After receiving the report information, the multi-path software 104 of the host analyzes the report information to obtain NVMe state query command response information encapsulated in the report information, and then obtains the state code indicating the path state from the response information. If the status code is 05h, the multipath software 104 determines that the logic 303 includes multiple access intervals, and if the status code is one of 01h to 04h, the multipath software 104 determines that the logical disk is not divided into multiple access intervals.

Step S511, when the multi-path software determines that the logical disk is not divided into multiple access intervals, recording a path code as a path state of a path for reporting the state reporting information, so as to be referred to when the multi-path software 104 selects a path for I/O.

Step S512, when the multi-path software 104 determines that the logical disk is not divided into multiple access intervals, sending an interval query command to the storage system 300, where the interval query command is used to instruct the control nodes in the storage system to report the access intervals allocated to the control nodes.

Before sending the interval query Command, the multi-path software firstly generates an NVMe interval query Command, and the NVMe interval query Command is also a Command defined by Get Log Page-Command Dword 10 in the NVMe protocol.

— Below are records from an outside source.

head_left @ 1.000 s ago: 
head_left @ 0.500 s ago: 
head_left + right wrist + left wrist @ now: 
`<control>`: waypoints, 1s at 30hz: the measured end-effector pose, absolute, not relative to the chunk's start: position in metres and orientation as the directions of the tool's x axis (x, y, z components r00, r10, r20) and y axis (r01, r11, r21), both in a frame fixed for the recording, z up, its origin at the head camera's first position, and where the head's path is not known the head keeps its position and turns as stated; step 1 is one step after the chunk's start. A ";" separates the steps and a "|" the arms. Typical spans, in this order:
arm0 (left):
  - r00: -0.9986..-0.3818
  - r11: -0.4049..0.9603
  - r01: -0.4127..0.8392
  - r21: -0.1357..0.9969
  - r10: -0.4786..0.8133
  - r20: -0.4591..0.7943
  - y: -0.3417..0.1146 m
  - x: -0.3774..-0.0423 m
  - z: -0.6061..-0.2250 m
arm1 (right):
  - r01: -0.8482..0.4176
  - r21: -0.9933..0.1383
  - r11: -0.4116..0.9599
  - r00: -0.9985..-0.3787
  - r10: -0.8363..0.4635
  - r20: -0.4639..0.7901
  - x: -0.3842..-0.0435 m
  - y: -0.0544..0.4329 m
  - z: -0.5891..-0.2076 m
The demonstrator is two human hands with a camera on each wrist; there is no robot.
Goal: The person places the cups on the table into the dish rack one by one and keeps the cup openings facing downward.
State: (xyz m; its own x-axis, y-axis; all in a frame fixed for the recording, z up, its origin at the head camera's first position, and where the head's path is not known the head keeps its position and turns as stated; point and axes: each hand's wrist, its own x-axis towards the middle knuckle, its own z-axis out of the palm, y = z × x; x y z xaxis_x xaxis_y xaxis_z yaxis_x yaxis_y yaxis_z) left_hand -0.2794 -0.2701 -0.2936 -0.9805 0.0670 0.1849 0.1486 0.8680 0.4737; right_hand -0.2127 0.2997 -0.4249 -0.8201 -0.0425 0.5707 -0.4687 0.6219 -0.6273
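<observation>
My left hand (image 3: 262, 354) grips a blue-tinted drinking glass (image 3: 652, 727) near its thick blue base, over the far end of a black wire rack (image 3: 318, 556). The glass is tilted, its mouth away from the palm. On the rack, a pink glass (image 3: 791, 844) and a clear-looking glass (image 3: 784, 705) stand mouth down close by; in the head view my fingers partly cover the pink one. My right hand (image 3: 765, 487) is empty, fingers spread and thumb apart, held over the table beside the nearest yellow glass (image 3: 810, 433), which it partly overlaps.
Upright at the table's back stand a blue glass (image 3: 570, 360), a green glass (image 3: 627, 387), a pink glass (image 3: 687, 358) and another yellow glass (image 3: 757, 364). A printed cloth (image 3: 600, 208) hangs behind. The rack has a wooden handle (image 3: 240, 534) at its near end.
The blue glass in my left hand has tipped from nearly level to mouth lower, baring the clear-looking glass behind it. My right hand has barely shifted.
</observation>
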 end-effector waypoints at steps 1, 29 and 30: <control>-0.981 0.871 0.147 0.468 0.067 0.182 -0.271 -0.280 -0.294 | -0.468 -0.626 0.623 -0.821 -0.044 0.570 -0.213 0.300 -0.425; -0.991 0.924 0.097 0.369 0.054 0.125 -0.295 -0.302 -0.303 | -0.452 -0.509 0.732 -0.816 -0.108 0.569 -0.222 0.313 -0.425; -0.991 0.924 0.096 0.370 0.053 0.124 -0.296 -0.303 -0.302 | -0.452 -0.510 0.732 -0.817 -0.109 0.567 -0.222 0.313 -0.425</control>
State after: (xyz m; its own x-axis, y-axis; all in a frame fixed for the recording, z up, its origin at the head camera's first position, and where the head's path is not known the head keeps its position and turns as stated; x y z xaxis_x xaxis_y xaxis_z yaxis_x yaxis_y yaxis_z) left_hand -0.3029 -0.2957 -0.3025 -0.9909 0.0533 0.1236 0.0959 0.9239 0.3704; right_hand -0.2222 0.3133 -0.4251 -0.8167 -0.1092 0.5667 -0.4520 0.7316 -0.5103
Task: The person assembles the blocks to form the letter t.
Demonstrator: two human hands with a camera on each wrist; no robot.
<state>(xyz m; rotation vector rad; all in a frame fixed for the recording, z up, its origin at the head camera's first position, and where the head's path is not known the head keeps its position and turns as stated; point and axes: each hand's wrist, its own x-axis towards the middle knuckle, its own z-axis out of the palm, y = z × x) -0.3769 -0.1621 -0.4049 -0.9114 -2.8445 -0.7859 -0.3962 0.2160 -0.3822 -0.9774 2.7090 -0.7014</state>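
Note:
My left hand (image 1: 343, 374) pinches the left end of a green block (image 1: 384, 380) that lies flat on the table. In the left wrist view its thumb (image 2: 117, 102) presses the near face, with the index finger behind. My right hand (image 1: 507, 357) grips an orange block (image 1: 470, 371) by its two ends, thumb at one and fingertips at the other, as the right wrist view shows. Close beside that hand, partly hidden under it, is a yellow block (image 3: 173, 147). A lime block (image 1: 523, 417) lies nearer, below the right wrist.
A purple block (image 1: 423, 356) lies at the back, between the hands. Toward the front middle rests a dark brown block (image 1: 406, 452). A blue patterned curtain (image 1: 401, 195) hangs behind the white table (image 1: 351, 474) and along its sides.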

However, the NVMe interval query command does not exist in the existing NVMe protocol. The NVMe interval query Command is a Command newly defined based on the Get Log Page-Command Dword 10. The interval query command is a sub command added in the NVMeoF protocol, as shown in fig. 10, a command format of the NVMe interval query command is the same as that of the NVMe path status query command, and the difference is that the interval query command carries a command identifier of the NVMe interval query command in an LID field, for example, 0 Dh. After the NVMe interval query command is generated, the NVMe interval query command can be encapsulated in the external network protocol to obtain an external network protocol interval query command, and the external network protocol interval query command is the interval query command.

In the storage system 300, response information of the NVMe interval query command is defined for the NVMe interval query command, as shown in fig. 11, a Namespace identification field of the response information of the NVMe interval query command is used to carry a disk code of a logical disk, for example, Namespace1, at 03:00 bytes of the response information, an access interval number field of the response information of the NVMe interval query command is used to carry the number of access intervals carried in the interval report information, and at 11:08 bytes of the response information, in the embodiment of the present invention, each control node only accesses one logical disk, so the number of the access intervals is 1. In other embodiments, the host 100 may access other logical disks than the logical disk 303 through the control node, and the number of access intervals filled in here may not be 1. The response information of the NVMe interval query command further includes an access interval description field, where the access interval description field is used to carry access interval information of an access interval, and the access interval description field is 12:27 bytes in the response information, for example, user data segment descriptor 1. When the interval report information carries multiple access intervals, multiple access interval representation fields may be added to the response information, for example, each access interval information is sequentially written in bytes after 27 bytes. The description of each access interval is shown in fig. 12 and 13.

Referring to the descriptions of fig. 3a and fig. 3b, there are two ways of dividing the access interval, one is the way of dividing the continuous address space shown in fig. 3a, and the other is the way of dividing the non-continuous address space shown in fig. 3 b.

If the access interval is a division manner of a continuous address space, as shown in fig. 13, the access interval description information includes an access interval first address field for carrying a first address of the access interval, for example, at a position of 07:00 bytes of the access interval description information, and an interval length field for carrying a length of the access interval, for example, at a position of 07:00 bytes of the interval description information, since the address space is continuous, there is no sub-access interval, 15:12 bytes carrying the sub-access interval are 0. If the address of each access interval is discontinuous in the partition mode that the access intervals are discontinuous address spaces, bytes 07:00 indicate the first address of the first sub-access interval, 11:08 indicates the length of each sub-access interval, and 15:12 indicates the interval between two adjacent sub-access intervals.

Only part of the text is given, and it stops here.